## WORK ORDER
Every line from the one holding "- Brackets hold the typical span" to the end of the entries should be repeated exactly, with the pictures left out.

## EXTRACTED DATA

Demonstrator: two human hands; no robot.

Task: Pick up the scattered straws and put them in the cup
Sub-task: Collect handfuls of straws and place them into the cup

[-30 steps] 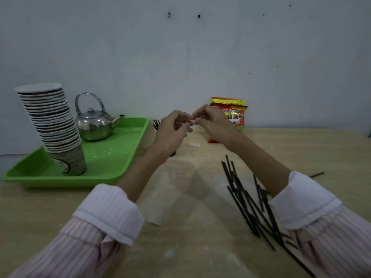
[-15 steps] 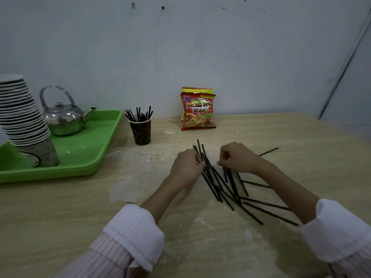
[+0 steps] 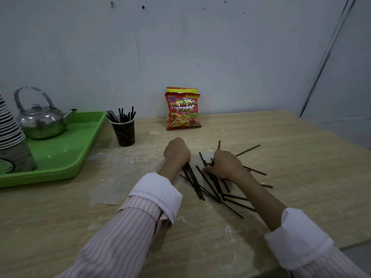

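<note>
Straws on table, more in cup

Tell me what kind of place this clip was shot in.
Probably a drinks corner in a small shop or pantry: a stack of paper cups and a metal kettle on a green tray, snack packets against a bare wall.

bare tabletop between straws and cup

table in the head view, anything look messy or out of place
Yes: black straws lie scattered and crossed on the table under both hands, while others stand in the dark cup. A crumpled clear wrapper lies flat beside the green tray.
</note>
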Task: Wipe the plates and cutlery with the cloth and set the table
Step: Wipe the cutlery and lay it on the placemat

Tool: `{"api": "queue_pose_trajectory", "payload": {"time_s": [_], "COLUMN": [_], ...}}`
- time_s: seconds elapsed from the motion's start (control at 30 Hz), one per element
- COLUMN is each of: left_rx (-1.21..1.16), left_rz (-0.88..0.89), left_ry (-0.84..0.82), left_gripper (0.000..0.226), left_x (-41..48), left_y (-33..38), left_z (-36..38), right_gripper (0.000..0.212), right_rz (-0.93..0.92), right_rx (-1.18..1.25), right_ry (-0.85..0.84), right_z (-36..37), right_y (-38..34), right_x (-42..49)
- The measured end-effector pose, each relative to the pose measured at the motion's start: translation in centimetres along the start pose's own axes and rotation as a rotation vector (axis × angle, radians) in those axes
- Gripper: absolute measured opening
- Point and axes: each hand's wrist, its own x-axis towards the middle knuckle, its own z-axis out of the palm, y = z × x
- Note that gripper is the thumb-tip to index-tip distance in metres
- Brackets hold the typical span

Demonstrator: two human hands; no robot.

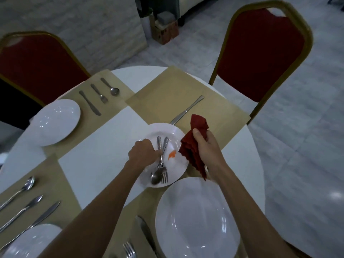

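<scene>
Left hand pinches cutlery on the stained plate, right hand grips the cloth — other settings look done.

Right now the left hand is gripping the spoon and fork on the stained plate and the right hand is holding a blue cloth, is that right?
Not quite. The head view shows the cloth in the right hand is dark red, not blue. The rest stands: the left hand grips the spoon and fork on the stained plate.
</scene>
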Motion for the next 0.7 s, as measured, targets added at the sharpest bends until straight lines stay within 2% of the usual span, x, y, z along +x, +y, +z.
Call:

## EXERCISE OUTPUT
- Brackets hold the typical span

Demonstrator: two human hands; no robot.


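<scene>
Left hand pinches cutlery on the stained plate, right hand grips the cloth — other settings look done.

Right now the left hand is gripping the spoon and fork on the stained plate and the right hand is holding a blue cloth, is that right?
Not quite. The head view shows the cloth in the right hand is dark red, not blue. The rest stands: the left hand grips the spoon and fork on the stained plate.
</scene>
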Motion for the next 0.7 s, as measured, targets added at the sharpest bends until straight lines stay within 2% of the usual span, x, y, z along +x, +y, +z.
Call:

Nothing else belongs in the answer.